> **What is expected**: The answer should be every line below, repeated exactly, with the images left out.

> **The data**:
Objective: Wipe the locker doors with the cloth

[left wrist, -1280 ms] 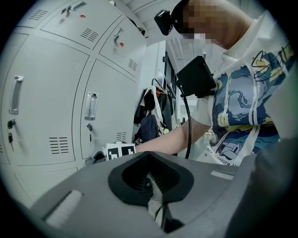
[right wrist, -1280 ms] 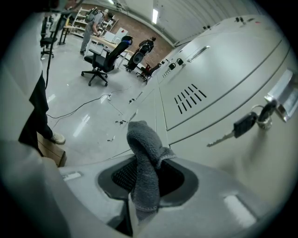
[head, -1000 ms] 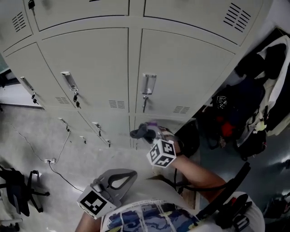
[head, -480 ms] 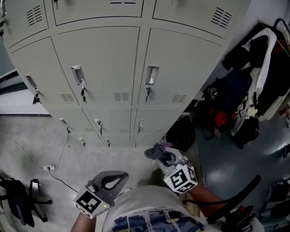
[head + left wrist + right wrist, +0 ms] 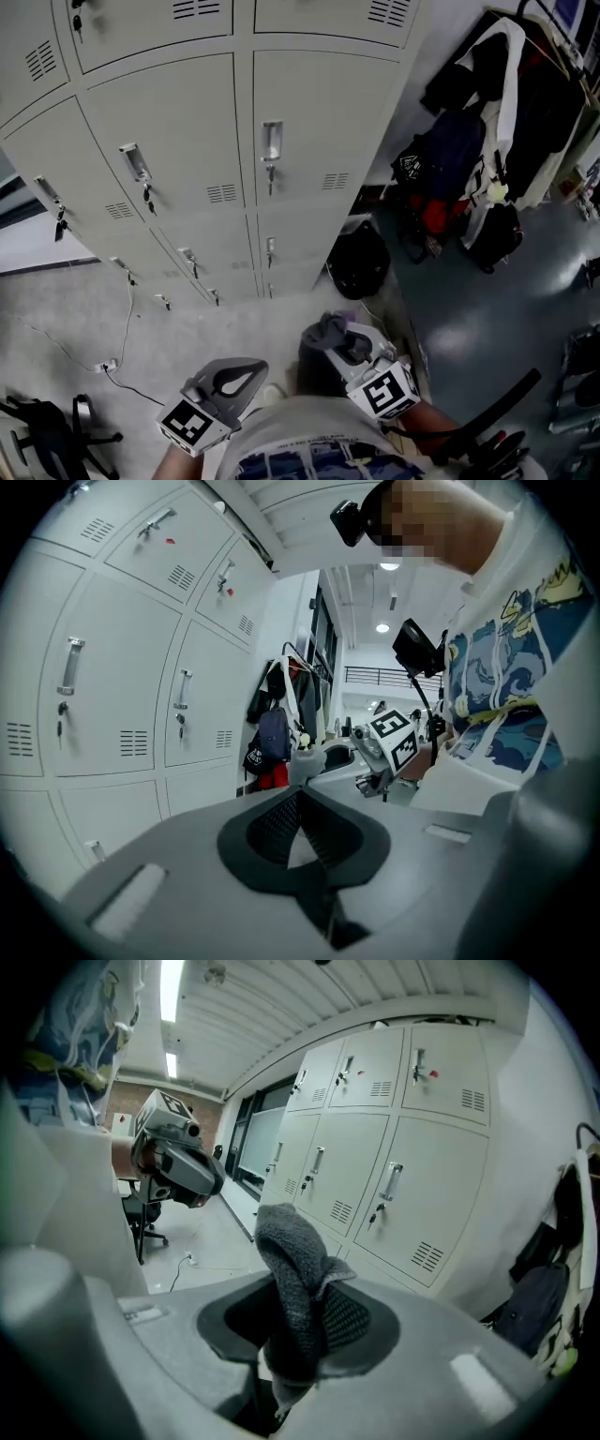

> **Result below**:
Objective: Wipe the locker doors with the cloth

[left wrist, -1280 ms] 
[right wrist, -1280 ms] 
[head, -1000 ms] 
[head, -480 ms] 
[head + left wrist + right wrist, +0 ms] 

No further response is required.